The present invention relates to an excavator bit, the object of which is to quickly discharge the compressed air interposed between the bit and the piston to the outside to improve the crushing force of the bit, to quickly discharge the compressed air to increase the number of strokes of the bit, compression The outer circumferential surface of the bit, the chuck and the housing are not cut by the crushed rock blown out by the air.

The present invention is a bit of an excavator for crushing a rock by using the striking force of the piston reciprocating by the high-pressure compressed air supplied from the outside, the hood valve having an inner diameter extended in a predetermined section from the rear end of the through hole of the piston An insertion hole, a hood valve having an inner diameter and an outer diameter extended to be inserted into the hood valve insertion hole, a through hole of a bit connected to the hood valve, the inner diameter of which is extended to a predetermined size, and a predetermined portion at the center of the outer peripheral surface of the bit And a pneumatic discharge groove further extending in length forward, and a path conversion jaw formed at a rear end of the rock discharge groove formed on the outer peripheral surface of the tip of the bit with a predetermined radius of curvature.

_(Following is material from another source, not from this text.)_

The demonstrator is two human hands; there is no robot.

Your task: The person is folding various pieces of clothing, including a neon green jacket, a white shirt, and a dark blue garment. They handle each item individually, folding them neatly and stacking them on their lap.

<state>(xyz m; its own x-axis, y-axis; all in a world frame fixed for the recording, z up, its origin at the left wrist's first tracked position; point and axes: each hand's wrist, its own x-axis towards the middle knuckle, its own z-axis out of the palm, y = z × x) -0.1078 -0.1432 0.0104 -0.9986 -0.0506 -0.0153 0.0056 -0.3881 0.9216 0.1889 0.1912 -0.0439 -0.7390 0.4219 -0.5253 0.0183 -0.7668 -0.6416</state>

According to the present invention, the bit of the excavator is formed with a sufficiently long pneumatic discharge groove formed on the outer peripheral surface of the excavator, since the compressed air interposed between the piston and the bit is quickly discharged to the front of the chuck, the drilling efficiency is increased Since the diameter of the bit through hole is sufficiently large, the supplied compressed air is quickly discharged to the outside to increase the number of blows of the bit, and a path conversion jaw having a predetermined radius of curvature is provided at the rear end of the rock discharge groove to be crushed. The rock is blown out by the compressed air so that the outer circumferential surfaces of the bit and chuck housings are not cut off.

Description

Excavator Bits {Bit of Excavator}

TECHNICAL FIELD The present invention relates to an excavator bit, and more particularly, to an excavator bit for breaking a rock by using high pressure compressed air.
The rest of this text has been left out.